## TASK GOAL
Repeat the listing below in full, keeping each word as given.

## INFORMATION SUPPLIED
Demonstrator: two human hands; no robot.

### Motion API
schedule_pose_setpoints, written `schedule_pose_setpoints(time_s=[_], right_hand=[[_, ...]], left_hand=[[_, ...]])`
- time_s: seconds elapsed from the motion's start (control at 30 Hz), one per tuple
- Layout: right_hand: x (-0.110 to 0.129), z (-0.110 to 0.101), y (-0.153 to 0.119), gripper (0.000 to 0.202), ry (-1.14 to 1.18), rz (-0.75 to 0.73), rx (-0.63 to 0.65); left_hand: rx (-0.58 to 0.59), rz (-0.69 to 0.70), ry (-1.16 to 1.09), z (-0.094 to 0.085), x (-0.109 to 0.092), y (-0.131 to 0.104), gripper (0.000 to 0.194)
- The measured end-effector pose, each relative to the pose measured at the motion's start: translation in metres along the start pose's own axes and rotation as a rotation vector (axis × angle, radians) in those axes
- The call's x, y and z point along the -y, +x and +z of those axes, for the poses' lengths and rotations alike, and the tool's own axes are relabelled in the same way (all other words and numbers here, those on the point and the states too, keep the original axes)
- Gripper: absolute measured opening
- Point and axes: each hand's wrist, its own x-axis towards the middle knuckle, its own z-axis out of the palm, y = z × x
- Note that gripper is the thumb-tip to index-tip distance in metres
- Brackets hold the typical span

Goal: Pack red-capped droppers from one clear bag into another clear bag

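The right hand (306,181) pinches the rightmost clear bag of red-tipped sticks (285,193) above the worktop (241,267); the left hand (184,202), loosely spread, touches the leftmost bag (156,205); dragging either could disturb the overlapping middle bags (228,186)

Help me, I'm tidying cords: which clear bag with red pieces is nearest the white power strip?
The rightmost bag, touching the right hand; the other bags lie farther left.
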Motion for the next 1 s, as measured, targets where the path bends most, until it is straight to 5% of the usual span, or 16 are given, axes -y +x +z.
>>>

## RESPONSE
Demonstrator: two human hands; no robot.

### Motion API
schedule_pose_setpoints, written `schedule_pose_setpoints(time_s=[_], right_hand=[[_, ...]], left_hand=[[_, ...]])`
- time_s: seconds elapsed from the motion's start (control at 30 Hz), one per tuple
- Layout: right_hand: x (-0.110 to 0.129), z (-0.110 to 0.101), y (-0.153 to 0.119), gripper (0.000 to 0.202), ry (-1.14 to 1.18), rz (-0.75 to 0.73), rx (-0.63 to 0.65); left_hand: rx (-0.58 to 0.59), rz (-0.69 to 0.70), ry (-1.16 to 1.09), z (-0.094 to 0.085), x (-0.109 to 0.092), y (-0.131 to 0.104), gripper (0.000 to 0.194)
- The measured end-effector pose, each relative to the pose measured at the motion's start: translation in metres along the start pose's own axes and rotation as a rotation vector (axis × angle, radians) in those axes
- The call's x, y and z point along the -y, +x and +z of those axes, for the poses' lengths and rotations alike, and the tool's own axes are relabelled in the same way (all other words and numbers here, those on the point and the states too, keep the original axes)
- Gripper: absolute measured opening
- Point and axes: each hand's wrist, its own x-axis towards the middle knuckle, its own z-axis out of the palm, y = z × x
- Note that gripper is the thumb-tip to index-tip distance in metres
- Brackets hold the typical span

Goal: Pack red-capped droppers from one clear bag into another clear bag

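The right hand (306,181) pinches the rightmost clear bag of red-tipped sticks (285,193) above the worktop (241,267); the left hand (184,202), loosely spread, touches the leftmost bag (156,205); dragging either could disturb the overlapping middle bags (228,186)

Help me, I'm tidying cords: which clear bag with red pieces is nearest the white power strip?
The rightmost bag, touching the right hand; the other bags lie farther left.
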Motion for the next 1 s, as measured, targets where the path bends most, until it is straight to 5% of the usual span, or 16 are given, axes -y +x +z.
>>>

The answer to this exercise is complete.